4. Ferreira & Mendes
O melhor do Belenenses que teve em Alvalade uma má prestação foram as declarações de Carlos Carvalhal no final da partida, quando se recusou a comentar erros de arbitragem, entre os quais o da marcação do canto que proporcionou a marcação do grande golo dessa autêntica preciosidade que dá pelo nome de Liedson. Esteve bem o técnico azul, o que não quer dizer que o trabalho do apitador tenha sido grande espingarda. Estou a lembrar-me do Juninho Petrolina - o melhor é ele ir à bruxa, ou queixar-se à Presidência da República ou ao ministro Rui Gomes da Silva, quando não os árbitros portugueses nunca mais o deixam jogar... - que correu pelo lado direito, adiantou a bola a Polga e levou uma ripada quando ia entrar na área. Nada aconteceu, disse João Ferreira, já Árbitro da Jornada depois daquele cómico cartão amarelo a Liedson, como castigo por Marco Aurélio ter tropeçado em Marco Aurélio... Eles falam, falam e não os vejo fazer nada, com certeza que fiquei chateado - como diz aquele mocinho do anúncio. Mas no domingo, quando vi na Luz o árbitro levantar a mão para livre indirecto e depois confirmar o golo nascido de um livre... directo, conformei-me. Moreira tocou na bola, disse Mário Mendes. Boa piada!
5. McCarthy
São as voltas desta vida. Às vezes, as pessoas subalternizadas, sabendo que foram injustiçadas, afogam-se no seu próprio pranto e apagam-se - nunca mais são ninguém. Mas, noutros casos, a marginalização transforma-se num tónico que faz com que o perseguido passe a perseguidor. Foi o que se passou com o avançado sul-africano, amante da "dolce vita" de Vigo, que passou de dispensável a... indispensável, tal a veia goleadora que exibe, "demasiada", de momento, para a juventude de Postiga e Almeida, ou para um Derlei ainda curto. E McCarthy deixa Fernández entre a parede e a espada: atreva-se o espanhol a tirá-lo do onze e a não ganhar o jogo, que vai ver como elas lhe mordem...

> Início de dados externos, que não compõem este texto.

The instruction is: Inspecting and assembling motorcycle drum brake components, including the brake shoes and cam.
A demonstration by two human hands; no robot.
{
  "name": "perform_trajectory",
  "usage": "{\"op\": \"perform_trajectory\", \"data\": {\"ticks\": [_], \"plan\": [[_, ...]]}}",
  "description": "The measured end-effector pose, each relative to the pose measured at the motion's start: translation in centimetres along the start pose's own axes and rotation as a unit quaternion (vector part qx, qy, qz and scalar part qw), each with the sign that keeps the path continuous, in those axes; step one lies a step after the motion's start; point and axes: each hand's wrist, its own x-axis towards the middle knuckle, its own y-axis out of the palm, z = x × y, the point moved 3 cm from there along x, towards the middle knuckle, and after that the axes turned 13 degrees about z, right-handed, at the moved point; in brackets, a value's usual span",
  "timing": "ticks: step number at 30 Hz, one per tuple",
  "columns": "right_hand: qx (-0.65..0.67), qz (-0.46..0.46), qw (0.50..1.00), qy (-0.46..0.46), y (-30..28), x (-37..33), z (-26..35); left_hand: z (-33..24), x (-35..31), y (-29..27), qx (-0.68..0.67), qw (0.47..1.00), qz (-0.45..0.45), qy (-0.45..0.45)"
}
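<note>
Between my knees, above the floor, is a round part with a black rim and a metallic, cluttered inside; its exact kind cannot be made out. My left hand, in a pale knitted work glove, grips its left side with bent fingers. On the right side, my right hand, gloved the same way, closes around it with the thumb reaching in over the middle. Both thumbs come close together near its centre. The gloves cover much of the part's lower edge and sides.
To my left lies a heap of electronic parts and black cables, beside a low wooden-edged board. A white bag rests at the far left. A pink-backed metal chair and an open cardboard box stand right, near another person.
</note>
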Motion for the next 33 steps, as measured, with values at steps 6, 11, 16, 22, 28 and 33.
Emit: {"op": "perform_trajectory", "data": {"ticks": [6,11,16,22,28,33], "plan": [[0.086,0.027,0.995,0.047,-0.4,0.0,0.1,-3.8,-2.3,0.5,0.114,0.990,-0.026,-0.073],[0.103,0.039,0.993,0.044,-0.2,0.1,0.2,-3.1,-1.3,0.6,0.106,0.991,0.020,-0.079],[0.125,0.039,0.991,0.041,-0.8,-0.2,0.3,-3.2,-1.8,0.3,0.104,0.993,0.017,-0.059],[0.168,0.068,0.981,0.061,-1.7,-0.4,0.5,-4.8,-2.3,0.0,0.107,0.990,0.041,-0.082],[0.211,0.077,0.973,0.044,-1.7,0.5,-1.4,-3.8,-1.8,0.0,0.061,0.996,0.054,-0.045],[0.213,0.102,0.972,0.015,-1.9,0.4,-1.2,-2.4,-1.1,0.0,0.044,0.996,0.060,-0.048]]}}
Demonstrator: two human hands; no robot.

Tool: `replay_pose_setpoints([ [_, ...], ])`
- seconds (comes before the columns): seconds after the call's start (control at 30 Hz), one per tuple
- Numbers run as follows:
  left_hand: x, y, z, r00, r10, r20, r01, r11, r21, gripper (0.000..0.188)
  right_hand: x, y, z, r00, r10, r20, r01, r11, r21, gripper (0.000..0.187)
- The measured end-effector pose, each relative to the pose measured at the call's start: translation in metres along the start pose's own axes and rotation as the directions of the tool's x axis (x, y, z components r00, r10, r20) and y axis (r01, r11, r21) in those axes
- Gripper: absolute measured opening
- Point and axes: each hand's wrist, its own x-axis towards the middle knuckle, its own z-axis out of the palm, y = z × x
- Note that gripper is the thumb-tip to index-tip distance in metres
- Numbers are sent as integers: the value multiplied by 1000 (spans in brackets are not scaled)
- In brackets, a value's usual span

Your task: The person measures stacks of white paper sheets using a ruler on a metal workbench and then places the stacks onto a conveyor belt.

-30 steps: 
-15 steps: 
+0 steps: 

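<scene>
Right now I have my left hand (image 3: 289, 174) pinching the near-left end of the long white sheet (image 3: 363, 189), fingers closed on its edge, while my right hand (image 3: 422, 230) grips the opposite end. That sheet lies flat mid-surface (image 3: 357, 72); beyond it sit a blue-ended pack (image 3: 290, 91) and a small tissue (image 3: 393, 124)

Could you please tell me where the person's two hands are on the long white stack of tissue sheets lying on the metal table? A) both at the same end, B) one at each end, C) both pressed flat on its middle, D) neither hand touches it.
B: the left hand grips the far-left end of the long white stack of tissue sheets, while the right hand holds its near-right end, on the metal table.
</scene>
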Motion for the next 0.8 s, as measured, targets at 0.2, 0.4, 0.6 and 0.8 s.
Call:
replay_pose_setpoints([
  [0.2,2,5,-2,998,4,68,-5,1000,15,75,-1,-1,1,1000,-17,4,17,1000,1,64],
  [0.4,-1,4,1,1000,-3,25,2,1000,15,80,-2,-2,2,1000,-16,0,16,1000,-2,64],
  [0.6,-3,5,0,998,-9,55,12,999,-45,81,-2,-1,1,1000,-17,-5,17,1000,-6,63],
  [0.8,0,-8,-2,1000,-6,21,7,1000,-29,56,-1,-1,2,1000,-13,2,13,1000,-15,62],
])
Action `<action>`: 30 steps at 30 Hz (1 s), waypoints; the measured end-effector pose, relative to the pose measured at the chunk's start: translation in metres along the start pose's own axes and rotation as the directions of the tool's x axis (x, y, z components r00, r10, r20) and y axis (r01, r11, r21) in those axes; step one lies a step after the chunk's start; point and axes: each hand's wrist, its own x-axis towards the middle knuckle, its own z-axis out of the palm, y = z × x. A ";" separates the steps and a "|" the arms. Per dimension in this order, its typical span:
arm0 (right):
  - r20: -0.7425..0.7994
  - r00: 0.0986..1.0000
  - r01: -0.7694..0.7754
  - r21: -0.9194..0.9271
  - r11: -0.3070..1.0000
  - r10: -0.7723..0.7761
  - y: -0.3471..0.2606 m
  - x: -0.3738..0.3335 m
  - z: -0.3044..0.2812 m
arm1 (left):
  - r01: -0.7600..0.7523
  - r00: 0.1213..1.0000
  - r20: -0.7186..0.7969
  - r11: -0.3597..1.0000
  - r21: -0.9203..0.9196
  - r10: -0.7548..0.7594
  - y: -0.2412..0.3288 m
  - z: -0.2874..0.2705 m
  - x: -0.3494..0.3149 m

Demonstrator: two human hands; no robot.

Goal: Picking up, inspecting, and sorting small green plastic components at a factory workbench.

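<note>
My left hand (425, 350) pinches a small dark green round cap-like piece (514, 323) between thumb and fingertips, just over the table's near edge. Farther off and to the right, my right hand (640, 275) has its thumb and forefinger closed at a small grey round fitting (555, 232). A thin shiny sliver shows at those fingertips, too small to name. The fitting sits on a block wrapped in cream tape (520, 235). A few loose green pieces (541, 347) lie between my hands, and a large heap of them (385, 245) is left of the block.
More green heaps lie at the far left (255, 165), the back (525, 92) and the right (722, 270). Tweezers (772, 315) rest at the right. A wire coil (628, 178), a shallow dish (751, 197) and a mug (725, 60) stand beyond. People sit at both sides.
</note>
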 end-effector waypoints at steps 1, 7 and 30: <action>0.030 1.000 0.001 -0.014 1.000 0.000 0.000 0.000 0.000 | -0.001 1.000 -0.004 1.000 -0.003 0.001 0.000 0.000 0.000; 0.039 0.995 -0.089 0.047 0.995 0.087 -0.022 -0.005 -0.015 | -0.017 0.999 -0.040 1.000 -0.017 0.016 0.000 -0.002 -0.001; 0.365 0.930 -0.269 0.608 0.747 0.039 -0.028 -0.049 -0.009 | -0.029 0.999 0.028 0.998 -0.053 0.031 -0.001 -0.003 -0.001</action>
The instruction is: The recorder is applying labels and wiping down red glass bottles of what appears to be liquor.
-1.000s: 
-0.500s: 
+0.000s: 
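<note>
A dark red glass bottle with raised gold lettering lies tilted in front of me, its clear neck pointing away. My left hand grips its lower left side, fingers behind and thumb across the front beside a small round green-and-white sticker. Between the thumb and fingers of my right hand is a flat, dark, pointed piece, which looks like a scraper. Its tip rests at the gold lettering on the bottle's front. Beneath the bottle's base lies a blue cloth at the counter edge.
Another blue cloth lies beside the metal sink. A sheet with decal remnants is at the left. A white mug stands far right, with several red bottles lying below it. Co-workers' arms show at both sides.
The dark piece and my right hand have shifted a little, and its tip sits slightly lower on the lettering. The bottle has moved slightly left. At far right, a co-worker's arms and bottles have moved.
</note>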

Não se responde a quem não existe...
Alguns amigos chamam-me a atenção para algum exagero no tom por vezes utilizado para responder às "provocações" que o nosso principal concorrente dirige a Record - como sempre faz quando, perdendo nos números apresentados pelas entidades controladoras de vendas e audiências, tenta demonstrar que ainda é aquilo que já foi: o maior jornal de desporto do País. Admito a razão dessas críticas, tanto mais que Record tem procurado, em momentos mais delicados, distinguir-se pela serenidade e pela contenção. Aliás, o que fazemos quando os ataques ao nosso jornal, não tendo origem num concorrente que nos dá luta e nos estimula, provêm de adversários menores, movidos não pela saudável disputa da liderança da imprensa desportiva, mas por uma mesquinha ânsia de protagonismo. Esses, se pisarem o risco, terão resposta apenas em tribunal. A audiência média de Record de 745 mil leitores/dia, que tanto os irrita, é nossa, não deles. Continuem a escrever parvoíces, sempre nos vamos rindo à conta!